Computer & Electronic Product Manufacturing MARC (NAICS 334)

MARC ($5M revolving credit, up to 20-year term) for computer & electronic product manufacturing manufacturers. Tier 2 fit — strong fit with sub-sector-specific underwriting requirements. 60–120 days (component-driven) inventory turnover. 45–75 days (OEM + distributor obligors net-45 to net-60) AR aging. $5M–$50M revenue electronics contract manufacturer typical revenue.

Key Takeaways

  • Computer & Electronic Product Manufacturing: NAICS 334, Tier 2 MARC fit.
  • Inventory turnover: 60–120 days (component-driven).
  • AR aging: 45–75 days (OEM + distributor obligors net-45 to net-60).
  • Raw materials lead time: Semiconductor components 30–540 days (highly variable post-2020 supply-chain), specialty PCBs 30–90 days.
  • Typical revenue: $5M–$50M revenue electronics contract manufacturer.
  • Collateral mix: Production equipment (40–55% — pick-and-place machines, reflow ovens, test equipment), inventory + WIP (25–35%), AR (15–25%), facility (5–15%).
  • Customer profile: Tier 1 electronics OEMs (Apple supply chain, Cisco, HPE.

Why MARC Fits Computer & Electronic Product Manufacturing

Electronics manufacturers face semiconductor-supply-chain volatility + multi-month component lead times. MARC's $5M revolving format funds long-lead-time component inventory positions + bridges OEM customer AR clearance during demand-pull periods.

**Working capital cycle**: Component purchase (long lead times) → PCB assembly + box-build → ship + AR clearance. Total cycle 90–180 days.

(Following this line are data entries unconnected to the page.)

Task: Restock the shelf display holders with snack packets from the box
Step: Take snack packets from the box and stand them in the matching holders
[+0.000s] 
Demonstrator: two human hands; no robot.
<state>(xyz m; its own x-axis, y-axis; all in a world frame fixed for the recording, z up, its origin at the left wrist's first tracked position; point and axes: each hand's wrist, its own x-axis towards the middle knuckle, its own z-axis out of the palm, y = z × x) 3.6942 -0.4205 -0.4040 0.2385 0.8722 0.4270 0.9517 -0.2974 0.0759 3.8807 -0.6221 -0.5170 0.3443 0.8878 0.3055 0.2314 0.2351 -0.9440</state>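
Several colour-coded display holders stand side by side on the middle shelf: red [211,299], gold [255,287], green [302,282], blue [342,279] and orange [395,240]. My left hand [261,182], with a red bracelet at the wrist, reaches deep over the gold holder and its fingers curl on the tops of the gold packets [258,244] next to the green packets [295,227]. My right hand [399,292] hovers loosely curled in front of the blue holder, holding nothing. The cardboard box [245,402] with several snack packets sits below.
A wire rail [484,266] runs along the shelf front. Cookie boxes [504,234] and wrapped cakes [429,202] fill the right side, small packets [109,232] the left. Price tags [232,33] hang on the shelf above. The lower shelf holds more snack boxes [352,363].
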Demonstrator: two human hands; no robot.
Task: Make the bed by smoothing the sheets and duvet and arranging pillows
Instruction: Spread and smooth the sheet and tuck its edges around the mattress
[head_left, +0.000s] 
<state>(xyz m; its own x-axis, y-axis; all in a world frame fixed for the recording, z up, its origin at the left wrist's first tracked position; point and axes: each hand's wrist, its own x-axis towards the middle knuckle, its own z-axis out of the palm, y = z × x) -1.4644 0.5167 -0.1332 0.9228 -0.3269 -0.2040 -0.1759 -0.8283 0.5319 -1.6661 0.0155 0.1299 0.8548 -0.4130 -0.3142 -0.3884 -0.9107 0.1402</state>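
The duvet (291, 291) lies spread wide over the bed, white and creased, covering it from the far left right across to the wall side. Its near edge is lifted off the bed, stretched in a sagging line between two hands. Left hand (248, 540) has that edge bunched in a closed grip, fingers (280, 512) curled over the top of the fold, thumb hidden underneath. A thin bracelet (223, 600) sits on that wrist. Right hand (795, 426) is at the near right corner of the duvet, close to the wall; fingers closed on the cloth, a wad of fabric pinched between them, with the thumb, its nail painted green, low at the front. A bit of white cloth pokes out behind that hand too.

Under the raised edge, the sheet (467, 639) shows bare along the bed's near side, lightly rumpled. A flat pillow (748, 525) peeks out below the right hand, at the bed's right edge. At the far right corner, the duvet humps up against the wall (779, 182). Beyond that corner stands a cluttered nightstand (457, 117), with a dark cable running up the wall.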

Semiconductor allocation cycles can extend WIP timing materially.

**Raw materials lead time**: Semiconductor components 30–540 days (highly variable post-2020 supply-chain), specialty PCBs 30–90 days.

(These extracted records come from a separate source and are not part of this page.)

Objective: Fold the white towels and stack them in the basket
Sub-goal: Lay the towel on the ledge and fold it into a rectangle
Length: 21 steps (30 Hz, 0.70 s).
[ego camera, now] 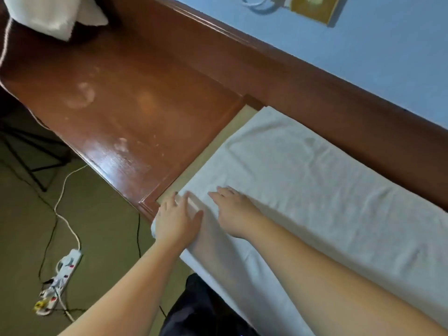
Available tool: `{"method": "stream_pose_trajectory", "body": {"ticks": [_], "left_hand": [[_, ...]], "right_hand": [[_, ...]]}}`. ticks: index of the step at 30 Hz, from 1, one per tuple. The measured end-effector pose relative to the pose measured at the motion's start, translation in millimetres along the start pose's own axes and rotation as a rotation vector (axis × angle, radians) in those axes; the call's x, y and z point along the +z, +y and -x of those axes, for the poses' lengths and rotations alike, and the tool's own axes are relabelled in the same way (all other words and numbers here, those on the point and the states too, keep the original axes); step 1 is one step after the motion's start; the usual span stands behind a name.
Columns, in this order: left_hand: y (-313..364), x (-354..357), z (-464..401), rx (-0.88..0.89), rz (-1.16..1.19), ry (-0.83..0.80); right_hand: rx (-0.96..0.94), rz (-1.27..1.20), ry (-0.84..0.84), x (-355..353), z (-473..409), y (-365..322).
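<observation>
Nearest the camera, two bare forearms reach forward over dark clothing at the bottom edge. The left hand [178, 218] lies flat with its fingers straight and spread on the near corner of a white towel [315, 180], at the towel's left edge; the right hand [234, 212] rests just beside it, palm down, fingers straight on the cloth, holding nothing. The towel is spread long and flat on a pale surface, running away to the right along a brown wooden ledge. To the left, on the olive floor, a white power strip [64, 275] lies with plugs and cords in it; any writing on it is too blurred to read. Beyond the hands stands the glossy brown table [116, 98], with another white towel [48, 15] at its far corner. Farthest off is a blue wall [363, 57] bearing a brown plate.
</observation>
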<state>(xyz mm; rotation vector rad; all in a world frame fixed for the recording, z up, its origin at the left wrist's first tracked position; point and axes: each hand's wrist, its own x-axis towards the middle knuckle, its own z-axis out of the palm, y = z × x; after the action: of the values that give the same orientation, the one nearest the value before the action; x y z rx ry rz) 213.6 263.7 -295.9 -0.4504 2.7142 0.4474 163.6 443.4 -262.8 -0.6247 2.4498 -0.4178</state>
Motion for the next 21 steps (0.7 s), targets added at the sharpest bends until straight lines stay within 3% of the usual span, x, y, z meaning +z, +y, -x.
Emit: {"method": "stream_pose_trajectory", "body": {"ticks": [7, 14, 17, 21], "left_hand": [[-7, -20, -38, -0.140, 0.049, -0.084], [-14, -29, -58, -0.095, -0.065, -0.207], [-19, -33, -64, -0.068, -0.006, -0.193], [-37, -31, -63, 0.019, 0.115, -0.142]], "right_hand": [[-0.369, 0.463, -0.171, -28, -114, -35], [-0.249, 0.731, -0.573, -103, -181, -14], [-0.159, 0.731, -0.534, -141, -192, 19], [-0.012, 0.734, -0.344, -177, -195, 71]]}}
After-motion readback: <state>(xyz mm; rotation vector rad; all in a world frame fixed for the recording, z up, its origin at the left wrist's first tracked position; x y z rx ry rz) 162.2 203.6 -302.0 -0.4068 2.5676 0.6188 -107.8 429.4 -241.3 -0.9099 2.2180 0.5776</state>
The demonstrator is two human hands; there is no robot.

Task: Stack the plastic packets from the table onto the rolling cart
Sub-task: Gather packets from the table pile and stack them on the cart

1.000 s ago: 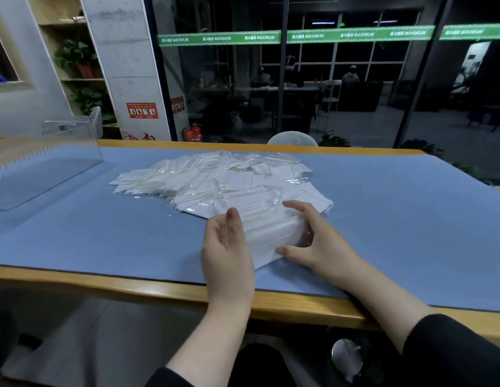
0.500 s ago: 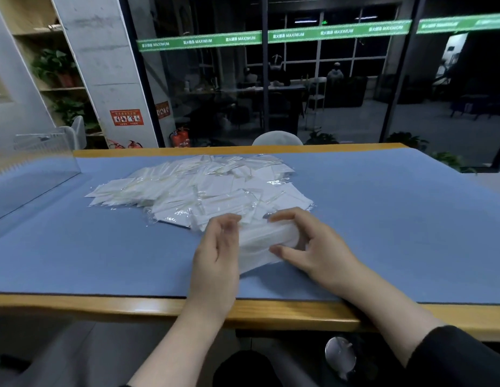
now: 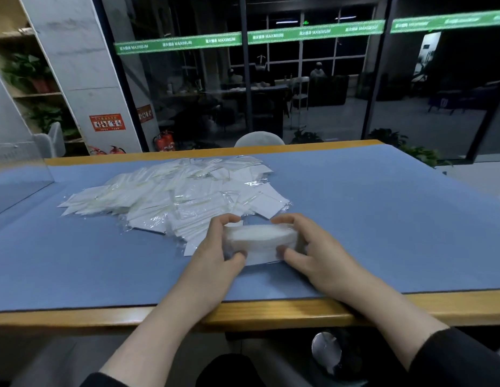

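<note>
Fingers of the left hand curled over the far edge of a bundle of packets, thumb tucked under the near edge. Fingers of the right hand curled the same way at the other end, thumb pressed against the near side. Squeezed from both ends, bundle bowed up in the middle, its underside touching the blue mat on the bench.

Just beyond the bundle, touching its far left corner: the big loose heap of packets, fanned out away from the person. No cart in sight.

Risk from here, as a guess: slick film plus that bow, so too hard a squeeze could pop the middle packets out and scatter them; too light, and the bottom ones slide free on the lift. Could also snag the heap's near edge and drag strays along.

Against half a second ago: bundle squared up, thicker, more arched, both thumbs now clamped on; before that, hands only cupped around flat packets.
</note>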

The combination of inventory turnover, raw materials exposure, and AR aging makes computer & electronic product manufacturing manufacturers structurally working-capital-intensive. MARC's 20-year revolving format eliminates the recurring renewal cycle that drains CFO time at conventional bank LOCs and ABL facilities.

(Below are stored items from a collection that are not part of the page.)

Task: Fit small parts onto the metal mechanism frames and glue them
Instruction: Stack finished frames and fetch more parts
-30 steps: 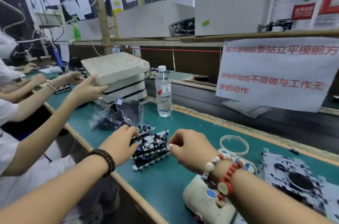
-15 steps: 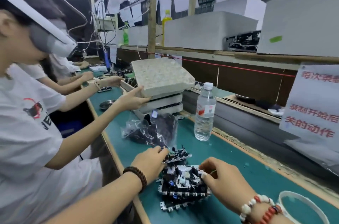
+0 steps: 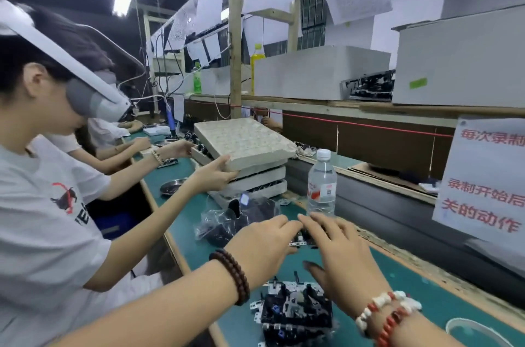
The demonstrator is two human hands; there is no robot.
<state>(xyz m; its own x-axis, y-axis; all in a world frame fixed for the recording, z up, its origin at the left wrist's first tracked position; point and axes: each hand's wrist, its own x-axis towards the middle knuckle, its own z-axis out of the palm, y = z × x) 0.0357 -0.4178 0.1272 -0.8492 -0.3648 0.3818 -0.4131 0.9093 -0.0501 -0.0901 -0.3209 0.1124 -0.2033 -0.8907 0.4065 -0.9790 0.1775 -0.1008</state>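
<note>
- Running away from the camera toward the upper left, the green bench (image 3: 420,287) carries everything; places below are given from the water bottle (image 3: 322,183) standing upright on it.
- Foam trays (image 3: 247,145) stacked left of the bottle: a neighbouring person's hand grips the tilted top tray; dark parts show between the lower layers, too small to tell apart.
- White paper sign (image 3: 483,179) right of the bottle, with red Chinese writing; readable parts are "每次录制", "录制开始后" and "关的动作".
- Clear plastic bag (image 3: 224,221) just left of and nearer than the bottle, holding small dark parts.
- Stack of metal mechanism frames (image 3: 295,315) well nearer than the bottle, lying flat, black parts on top; its long axis cannot be told.
- Left hand (image 3: 261,247) and right hand (image 3: 341,255) meet just in front of the bottle, fingers curled round a single mechanism frame (image 3: 302,240), held roughly level with its visible edge running left to right; most of it is hidden.
- Bottle label: red and white, its print too blurred to read.
</note>
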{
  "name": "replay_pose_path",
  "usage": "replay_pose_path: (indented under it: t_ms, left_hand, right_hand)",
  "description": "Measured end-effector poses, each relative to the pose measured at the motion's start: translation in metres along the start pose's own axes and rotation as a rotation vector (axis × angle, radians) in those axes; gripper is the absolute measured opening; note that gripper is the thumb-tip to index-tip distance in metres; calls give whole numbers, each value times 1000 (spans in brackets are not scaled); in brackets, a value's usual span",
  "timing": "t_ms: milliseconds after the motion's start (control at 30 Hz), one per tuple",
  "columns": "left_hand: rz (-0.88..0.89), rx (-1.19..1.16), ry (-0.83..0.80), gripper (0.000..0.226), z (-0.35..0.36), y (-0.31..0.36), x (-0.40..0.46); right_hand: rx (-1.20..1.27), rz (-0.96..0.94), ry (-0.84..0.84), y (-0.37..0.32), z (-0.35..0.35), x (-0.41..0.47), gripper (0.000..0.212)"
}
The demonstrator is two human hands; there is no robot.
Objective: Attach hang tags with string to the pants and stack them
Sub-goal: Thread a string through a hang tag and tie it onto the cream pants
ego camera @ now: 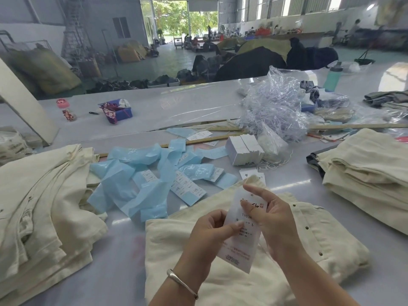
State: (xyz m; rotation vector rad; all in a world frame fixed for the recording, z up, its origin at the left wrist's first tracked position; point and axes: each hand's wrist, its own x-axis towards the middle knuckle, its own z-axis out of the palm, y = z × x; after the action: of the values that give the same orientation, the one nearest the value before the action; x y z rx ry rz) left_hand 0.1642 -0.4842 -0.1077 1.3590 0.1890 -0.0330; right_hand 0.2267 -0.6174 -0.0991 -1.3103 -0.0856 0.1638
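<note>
Nearest the camera, the left hand and right hand hold a white tag between them, above folded cream pants lying flat on the grey surface. The left hand pinches the tag's left edge between thumb and curled fingers; a silver bangle circles that wrist. The right hand's thumb presses on the tag's printed face while its fingers curl behind, and its forefinger reaches to the tag's top, by a raised bit of cream cloth. Whether string runs through the tag cannot be told.

To the left lies a loose heap of cream pants; to the right, a neater stack of folded ones. Between the heap and the hands, crumpled blue bags are scattered, with small printed labels among them.

Further back stands a block of white tags with string trailing beside it, and behind that a pile of clear plastic. A wooden stick lies across the surface. On the far left sit a blue tray and a pink-capped bottle; on the far right, a teal bottle.

Beyond the surface, dark garment piles cover a hall floor.
</note>
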Motion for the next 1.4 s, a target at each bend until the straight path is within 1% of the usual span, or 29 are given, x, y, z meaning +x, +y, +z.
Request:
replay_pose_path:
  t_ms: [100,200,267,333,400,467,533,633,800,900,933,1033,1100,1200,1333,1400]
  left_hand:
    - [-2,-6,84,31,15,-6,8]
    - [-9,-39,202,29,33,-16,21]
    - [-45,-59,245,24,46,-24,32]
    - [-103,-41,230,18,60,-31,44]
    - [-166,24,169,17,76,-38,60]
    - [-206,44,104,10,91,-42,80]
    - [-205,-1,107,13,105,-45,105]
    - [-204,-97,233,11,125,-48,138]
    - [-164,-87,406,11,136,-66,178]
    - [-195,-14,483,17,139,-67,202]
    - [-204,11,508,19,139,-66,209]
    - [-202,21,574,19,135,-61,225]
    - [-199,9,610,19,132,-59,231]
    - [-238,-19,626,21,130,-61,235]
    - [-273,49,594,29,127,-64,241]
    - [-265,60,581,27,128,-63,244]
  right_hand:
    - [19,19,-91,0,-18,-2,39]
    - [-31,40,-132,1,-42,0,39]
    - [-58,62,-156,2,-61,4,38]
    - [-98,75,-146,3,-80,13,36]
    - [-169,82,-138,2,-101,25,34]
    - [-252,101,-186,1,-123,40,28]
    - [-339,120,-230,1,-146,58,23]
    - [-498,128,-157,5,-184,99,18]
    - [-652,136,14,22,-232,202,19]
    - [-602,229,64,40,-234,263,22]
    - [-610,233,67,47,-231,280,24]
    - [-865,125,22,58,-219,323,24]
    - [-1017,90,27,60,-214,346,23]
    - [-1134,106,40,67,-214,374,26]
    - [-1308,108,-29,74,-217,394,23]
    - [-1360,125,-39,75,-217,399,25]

MARC Sizing Math for NAICS 334

**Working capital cycle**: Component purchase (long lead times) → PCB assembly + box-build → ship + AR clearance. Total cycle 90–180 days. Semiconductor allocation cycles can extend WIP timing materially.

**Typical company size**: $5M–$50M revenue electronics contract manufacturer

**Collateral mix**: Production equipment (40–55% — pick-and-place machines, reflow ovens, test equipment), inventory + WIP (25–35%), AR (15–25%), facility (5–15%). Component inventory carries strong value (especially during semiconductor allocation periods).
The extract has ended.